Speaking at Key West, the southern extremity of Florida only 90 miles from Havana, and where many of the Cubans are arriving by boat, dinghy and raft, Governor Lawton Chiles said he would call out the state's National Guard if neccessary to process the immigrants. Some 547 arrived on Wednesday alone, the biggest one-day inflow this year. He demanded an increase in US Coast Guard patrols of the Florida Straits, and federal money to help house and feed the newcomers.

'Hundreds of people, maybe thousands, are lined up waiting to leave,' Mr Chiles said. 'There is no effort by Castro to stop them - indeed it looks like every effort is being made to encourage them.'

Senior officials were meeting at the White House yesterday to consider Mr Chiles' demand. But there was no immediate sign of additional emergency measures. The crisis was 'manageable,' an Administration spokesman said, adding that it was not yet clear whether the surge in migration was anything other than temporary.
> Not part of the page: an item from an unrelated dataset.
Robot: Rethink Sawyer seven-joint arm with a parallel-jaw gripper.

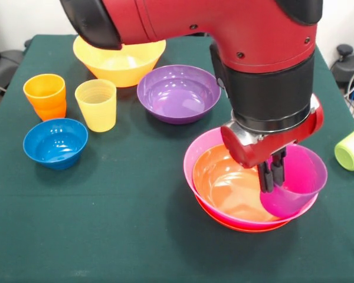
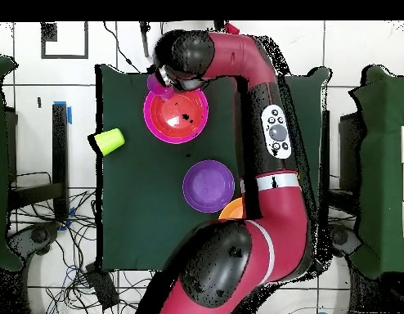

But State Department officials believe President Castro has deliberately changed policy since rioting in Havana a fortnight ago which triggered the latest flood of emigrants. While larger vessels are still prevented from leaving, the officials believe - and eyewitnesses in Cuba confirm - that police and border guards are not stopping smaller craft.

The exodus is now the largest since the boatlift from Mariel 14 years ago, when 125,000 Cubans made it to the US in five months. Unlike then, Cuban-Americans are not sending out boats from Florida to to rescue their compatriots. Even so, 7,000 Cubans have already left their country this year, double the total for all 1993. This month's figure alone is around 2,000.

In Washington, Rafael Dausa, political director of the Cuban interest section, which functions as an unofficial embassy, insisted Havana had not changed its policy on emigration. But he warned Cuba would cease trying to block refugees if the US did not act to stop them. This action, said Mr Dausa, should include an end to the US economic embargo of Cuba, something the Clinton Administration says it has no intention of doing.